TASK BRIEF:
The expected output is the complete listing, unchanged.

DATA EXCERPT:
--

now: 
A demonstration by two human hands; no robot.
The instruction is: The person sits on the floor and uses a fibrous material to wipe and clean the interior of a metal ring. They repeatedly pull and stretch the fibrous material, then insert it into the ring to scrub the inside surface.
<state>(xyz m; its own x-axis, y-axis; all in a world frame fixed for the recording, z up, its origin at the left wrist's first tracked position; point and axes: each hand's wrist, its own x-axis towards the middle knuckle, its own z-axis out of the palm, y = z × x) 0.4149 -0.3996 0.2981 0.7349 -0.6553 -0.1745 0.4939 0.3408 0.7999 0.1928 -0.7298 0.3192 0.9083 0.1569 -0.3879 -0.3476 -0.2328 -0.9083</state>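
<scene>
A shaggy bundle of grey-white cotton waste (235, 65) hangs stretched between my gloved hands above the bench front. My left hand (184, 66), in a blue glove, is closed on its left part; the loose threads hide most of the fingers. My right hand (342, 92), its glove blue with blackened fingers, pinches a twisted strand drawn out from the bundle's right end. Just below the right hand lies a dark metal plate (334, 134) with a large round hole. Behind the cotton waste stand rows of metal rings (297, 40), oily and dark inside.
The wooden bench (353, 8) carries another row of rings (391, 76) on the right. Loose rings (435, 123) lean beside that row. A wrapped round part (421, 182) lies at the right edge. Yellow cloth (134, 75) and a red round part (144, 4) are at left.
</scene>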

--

TASK RESPONSE:
now: 
A demonstration by two human hands; no robot.
The instruction is: The person sits on the floor and uses a fibrous material to wipe and clean the interior of a metal ring. They repeatedly pull and stretch the fibrous material, then insert it into the ring to scrub the inside surface.
<state>(xyz m; its own x-axis, y-axis; all in a world frame fixed for the recording, z up, its origin at the left wrist's first tracked position; point and axes: each hand's wrist, its own x-axis towards the middle knuckle, its own z-axis out of the palm, y = z × x) 0.4149 -0.3996 0.2981 0.7349 -0.6553 -0.1745 0.4939 0.3408 0.7999 0.1928 -0.7298 0.3192 0.9083 0.1569 -0.3879 -0.3476 -0.2328 -0.9083</state>
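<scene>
A shaggy bundle of grey-white cotton waste (235, 65) hangs stretched between my gloved hands above the bench front. My left hand (184, 66), in a blue glove, is closed on its left part; the loose threads hide most of the fingers. My right hand (342, 92), its glove blue with blackened fingers, pinches a twisted strand drawn out from the bundle's right end. Just below the right hand lies a dark metal plate (334, 134) with a large round hole. Behind the cotton waste stand rows of metal rings (297, 40), oily and dark inside.
The wooden bench (353, 8) carries another row of rings (391, 76) on the right. Loose rings (435, 123) lean beside that row. A wrapped round part (421, 182) lies at the right edge. Yellow cloth (134, 75) and a red round part (144, 4) are at left.
</scene>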

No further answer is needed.